## Listed entries
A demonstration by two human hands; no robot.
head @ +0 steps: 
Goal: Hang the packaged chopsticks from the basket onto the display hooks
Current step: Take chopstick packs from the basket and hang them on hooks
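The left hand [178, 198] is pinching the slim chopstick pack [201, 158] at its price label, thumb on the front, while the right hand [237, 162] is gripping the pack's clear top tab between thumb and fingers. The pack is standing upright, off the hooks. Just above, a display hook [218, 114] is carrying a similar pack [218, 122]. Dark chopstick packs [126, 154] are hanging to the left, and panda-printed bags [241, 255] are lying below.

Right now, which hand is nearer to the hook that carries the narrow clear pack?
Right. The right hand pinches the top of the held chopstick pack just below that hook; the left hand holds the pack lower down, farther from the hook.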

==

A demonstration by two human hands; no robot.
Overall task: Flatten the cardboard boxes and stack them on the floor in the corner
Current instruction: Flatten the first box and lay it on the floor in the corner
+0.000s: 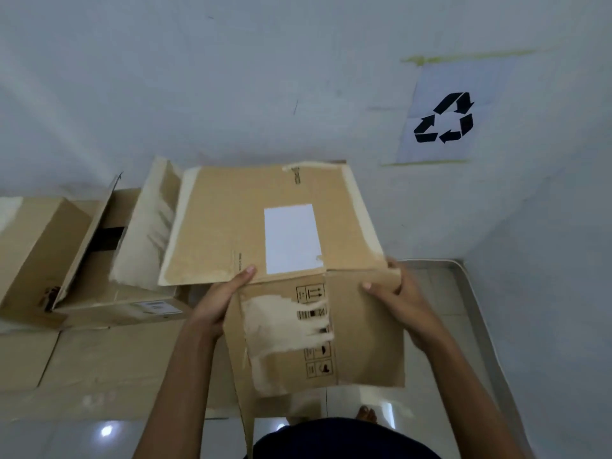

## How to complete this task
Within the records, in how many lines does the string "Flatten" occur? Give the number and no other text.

## Task response
2